▸ EXERCISE DIRECTIONS
Match on the string "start" in the entries below and return every matching line.

▸ DATA UNDER STUDY

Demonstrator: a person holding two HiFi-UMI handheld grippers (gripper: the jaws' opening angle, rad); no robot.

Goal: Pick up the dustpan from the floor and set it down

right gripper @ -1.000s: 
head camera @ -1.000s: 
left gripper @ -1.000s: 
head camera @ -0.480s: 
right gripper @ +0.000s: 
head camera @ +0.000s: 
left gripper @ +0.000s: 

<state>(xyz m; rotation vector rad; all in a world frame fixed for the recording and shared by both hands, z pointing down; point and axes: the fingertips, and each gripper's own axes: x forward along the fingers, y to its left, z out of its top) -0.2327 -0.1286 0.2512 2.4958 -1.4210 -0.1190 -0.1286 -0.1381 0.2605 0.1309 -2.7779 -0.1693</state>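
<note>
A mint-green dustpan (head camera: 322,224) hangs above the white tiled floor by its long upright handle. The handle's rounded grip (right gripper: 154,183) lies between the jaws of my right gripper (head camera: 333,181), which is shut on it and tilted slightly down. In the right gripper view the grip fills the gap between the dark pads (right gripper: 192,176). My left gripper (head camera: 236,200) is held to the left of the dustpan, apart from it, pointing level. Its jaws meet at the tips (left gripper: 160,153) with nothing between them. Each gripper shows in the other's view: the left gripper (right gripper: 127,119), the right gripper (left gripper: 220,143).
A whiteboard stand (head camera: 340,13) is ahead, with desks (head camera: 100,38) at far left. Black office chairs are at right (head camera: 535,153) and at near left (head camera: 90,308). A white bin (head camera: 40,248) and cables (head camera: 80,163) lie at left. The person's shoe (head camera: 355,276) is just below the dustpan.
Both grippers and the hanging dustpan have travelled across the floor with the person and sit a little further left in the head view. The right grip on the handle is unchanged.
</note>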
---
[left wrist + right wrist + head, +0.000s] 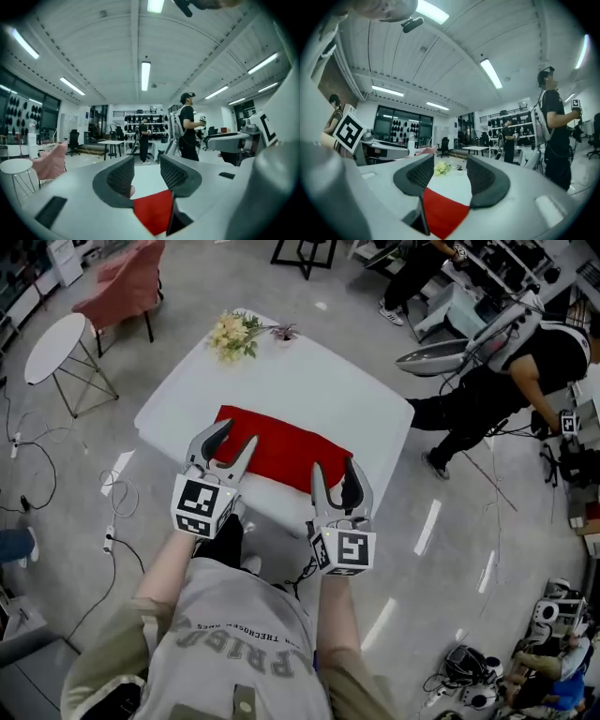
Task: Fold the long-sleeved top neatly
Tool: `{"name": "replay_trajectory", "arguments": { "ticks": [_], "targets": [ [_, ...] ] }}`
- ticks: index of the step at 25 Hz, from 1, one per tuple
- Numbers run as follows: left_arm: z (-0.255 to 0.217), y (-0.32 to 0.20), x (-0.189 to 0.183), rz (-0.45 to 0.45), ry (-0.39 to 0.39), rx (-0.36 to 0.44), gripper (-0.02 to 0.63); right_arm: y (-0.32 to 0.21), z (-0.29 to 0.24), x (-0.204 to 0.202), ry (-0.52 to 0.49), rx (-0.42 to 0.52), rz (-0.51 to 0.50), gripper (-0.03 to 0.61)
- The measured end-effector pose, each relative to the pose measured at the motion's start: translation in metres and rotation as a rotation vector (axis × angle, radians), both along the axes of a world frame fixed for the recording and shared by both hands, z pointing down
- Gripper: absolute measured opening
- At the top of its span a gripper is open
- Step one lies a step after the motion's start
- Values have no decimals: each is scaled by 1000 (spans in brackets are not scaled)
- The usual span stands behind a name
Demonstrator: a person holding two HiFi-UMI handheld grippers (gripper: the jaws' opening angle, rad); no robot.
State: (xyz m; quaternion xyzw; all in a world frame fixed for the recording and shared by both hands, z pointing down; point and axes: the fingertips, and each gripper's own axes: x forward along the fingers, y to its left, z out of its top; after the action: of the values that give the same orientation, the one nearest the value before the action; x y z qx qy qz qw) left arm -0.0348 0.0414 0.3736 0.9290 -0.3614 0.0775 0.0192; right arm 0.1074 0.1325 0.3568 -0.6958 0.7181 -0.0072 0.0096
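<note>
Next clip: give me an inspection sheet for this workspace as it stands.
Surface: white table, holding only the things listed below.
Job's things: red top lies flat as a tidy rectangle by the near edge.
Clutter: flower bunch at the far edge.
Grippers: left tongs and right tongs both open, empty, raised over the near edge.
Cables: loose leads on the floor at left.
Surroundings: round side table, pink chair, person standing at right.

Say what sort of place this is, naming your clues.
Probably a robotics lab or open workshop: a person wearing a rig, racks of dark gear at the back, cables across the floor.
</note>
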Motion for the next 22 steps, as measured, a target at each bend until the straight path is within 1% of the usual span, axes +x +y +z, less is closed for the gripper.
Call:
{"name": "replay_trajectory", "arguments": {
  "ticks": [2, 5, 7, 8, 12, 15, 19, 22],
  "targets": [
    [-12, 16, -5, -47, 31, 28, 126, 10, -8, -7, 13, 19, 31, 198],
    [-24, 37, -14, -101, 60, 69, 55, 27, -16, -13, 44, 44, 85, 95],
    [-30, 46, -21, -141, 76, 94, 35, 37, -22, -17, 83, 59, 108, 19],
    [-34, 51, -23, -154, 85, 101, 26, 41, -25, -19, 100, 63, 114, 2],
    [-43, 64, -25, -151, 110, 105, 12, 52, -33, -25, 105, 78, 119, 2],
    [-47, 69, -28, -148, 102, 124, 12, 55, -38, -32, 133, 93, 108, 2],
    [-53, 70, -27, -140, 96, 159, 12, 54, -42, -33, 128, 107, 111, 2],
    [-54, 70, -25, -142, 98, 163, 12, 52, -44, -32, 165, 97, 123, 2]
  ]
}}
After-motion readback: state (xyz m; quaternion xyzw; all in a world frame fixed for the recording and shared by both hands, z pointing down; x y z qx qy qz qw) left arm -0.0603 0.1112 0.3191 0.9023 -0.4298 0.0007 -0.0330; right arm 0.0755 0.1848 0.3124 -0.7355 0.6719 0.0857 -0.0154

▸ SOLUTION TO THE EXERCISE
- The measured end-effector pose, each relative to the pose measured at the motion's start: translation in metres and rotation as a rotation vector (axis × angle, radians), both along the axes of a world frame fixed for the recording and shared by both hands, z pointing down
- Step one lies a step after the motion's start

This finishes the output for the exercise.